When I am drunk. And when I am lonely. Which seems to be a lot recently. I'll write more here soon (I like how I write that like a promise to either myself or someone who is actually reading this thing.) Whiskey is my muse, and "whiskey is my muse" is a stupid and pretentious thing to write under any circumstance. Eric is now an art student at a reputable art school and he maintains the biggest thing to happen to him was that the critics there do everything they can to make you realize that all your work depends on you and not that you live the "artist" lifestyle--something that Eric had kind of built up in his head as he began painting a while ago. There is a lesson in there somewhere.
I need to get my shit together. This is a fact. I need to head face first into my fear of trying and being a responsible and accountable person. The biggest and yet most obvious secret is that the world is not too tolerant of people like me, who think they can be the execption to the rules or coast by on intangilbes that weren't afforded to them by things like discipline and hard work. 99% of can't coast by and come out the other end just peachy. I need to start doing more than just asking myself the hard questions, but answering them. And answering them in complete sentences with five--count 'em--five supporting paragraphs.
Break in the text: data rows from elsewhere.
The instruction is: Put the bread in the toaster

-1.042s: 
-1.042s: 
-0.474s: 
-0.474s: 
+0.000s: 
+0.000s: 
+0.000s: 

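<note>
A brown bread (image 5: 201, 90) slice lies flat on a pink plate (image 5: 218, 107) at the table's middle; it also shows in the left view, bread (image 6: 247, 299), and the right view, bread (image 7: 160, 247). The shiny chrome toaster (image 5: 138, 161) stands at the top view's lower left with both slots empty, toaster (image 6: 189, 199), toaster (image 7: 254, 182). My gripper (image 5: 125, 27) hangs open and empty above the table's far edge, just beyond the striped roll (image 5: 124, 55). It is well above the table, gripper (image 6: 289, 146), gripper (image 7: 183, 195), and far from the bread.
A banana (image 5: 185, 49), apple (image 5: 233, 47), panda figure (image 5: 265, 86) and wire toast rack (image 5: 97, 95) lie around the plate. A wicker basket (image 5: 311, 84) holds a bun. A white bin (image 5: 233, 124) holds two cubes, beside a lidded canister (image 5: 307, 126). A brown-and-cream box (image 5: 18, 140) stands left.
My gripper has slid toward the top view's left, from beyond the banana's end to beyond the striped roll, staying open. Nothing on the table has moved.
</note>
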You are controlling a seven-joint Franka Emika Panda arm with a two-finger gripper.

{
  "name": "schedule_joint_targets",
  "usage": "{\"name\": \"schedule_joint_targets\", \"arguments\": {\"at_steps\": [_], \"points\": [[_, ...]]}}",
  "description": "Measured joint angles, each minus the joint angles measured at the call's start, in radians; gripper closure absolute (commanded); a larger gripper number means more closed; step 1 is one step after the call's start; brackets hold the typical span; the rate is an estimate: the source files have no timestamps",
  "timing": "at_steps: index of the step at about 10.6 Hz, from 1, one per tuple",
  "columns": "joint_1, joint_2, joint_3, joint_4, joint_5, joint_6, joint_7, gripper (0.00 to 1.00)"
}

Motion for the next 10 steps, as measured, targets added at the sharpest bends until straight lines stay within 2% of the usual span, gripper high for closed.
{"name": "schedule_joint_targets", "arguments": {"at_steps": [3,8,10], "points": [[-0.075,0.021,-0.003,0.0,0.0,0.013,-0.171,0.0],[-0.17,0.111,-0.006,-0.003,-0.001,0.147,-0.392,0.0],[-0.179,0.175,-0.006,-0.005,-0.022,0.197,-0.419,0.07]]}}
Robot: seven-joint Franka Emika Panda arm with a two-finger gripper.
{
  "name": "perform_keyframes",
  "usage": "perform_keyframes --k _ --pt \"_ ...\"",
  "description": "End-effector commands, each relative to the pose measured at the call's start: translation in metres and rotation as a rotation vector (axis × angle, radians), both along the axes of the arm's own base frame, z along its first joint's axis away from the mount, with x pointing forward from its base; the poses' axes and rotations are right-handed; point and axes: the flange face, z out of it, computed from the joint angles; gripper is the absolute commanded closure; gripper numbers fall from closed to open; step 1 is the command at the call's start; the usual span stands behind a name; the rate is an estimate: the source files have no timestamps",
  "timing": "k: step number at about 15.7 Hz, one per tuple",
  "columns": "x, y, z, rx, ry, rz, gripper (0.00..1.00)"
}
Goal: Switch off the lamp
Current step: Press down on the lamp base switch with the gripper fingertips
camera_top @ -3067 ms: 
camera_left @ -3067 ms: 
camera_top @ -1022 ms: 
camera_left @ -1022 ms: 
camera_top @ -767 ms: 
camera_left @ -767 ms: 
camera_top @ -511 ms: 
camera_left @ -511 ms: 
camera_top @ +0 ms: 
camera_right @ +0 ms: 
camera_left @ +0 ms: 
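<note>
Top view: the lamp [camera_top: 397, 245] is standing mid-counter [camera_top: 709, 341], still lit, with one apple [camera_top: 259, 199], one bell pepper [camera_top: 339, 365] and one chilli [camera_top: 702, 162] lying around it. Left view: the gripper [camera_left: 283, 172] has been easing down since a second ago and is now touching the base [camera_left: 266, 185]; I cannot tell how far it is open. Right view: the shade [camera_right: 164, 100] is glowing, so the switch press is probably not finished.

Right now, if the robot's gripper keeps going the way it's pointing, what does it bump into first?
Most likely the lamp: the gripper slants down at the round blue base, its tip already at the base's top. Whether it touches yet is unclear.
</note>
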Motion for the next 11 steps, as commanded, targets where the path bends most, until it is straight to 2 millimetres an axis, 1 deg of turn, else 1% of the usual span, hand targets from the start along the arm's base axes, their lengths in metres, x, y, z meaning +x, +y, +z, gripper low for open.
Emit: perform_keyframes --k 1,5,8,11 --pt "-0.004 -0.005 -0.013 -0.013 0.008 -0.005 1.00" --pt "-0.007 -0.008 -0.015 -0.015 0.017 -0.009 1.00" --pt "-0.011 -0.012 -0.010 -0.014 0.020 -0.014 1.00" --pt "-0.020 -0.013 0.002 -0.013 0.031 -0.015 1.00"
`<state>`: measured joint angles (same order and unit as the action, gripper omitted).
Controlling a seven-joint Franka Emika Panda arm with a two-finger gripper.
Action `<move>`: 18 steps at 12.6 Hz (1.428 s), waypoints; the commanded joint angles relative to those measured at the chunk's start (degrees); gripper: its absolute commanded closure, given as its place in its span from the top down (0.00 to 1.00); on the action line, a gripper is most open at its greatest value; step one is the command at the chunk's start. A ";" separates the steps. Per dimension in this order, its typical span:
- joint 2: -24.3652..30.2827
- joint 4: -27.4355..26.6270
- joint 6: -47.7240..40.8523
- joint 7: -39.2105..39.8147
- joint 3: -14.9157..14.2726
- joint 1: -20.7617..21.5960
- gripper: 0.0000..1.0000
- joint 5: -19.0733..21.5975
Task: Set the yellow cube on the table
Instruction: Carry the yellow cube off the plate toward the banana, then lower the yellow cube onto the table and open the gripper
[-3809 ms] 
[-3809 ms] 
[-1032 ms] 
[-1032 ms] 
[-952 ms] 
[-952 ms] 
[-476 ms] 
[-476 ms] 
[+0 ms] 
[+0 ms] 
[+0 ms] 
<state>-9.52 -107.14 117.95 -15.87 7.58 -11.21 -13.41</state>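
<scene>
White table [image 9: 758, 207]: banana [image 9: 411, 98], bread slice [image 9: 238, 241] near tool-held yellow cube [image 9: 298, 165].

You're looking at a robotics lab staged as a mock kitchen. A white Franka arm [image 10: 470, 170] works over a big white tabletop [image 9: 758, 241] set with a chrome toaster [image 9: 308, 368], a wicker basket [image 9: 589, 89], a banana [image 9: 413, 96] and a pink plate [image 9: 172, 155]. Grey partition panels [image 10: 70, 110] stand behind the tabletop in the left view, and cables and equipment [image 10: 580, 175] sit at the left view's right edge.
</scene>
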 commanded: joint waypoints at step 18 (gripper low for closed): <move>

Fuck it. MY happieness is worth it. My sense of security and self is worth not procratinating anymore. Anyone can be a little lazy, careless and a chronic mis-manager of their time...I like to think I can transcend that "anyone" notion...at least I like to think that...
Holy shit, I have a blog? I guess so.
Hey, wanna know something even more messed up? Here's another one I've kept since high school: http://rabbitjack.deadjournal.com/
I know right?
Monday, October 18, 2010
Subscribe to:
Posts (Atom)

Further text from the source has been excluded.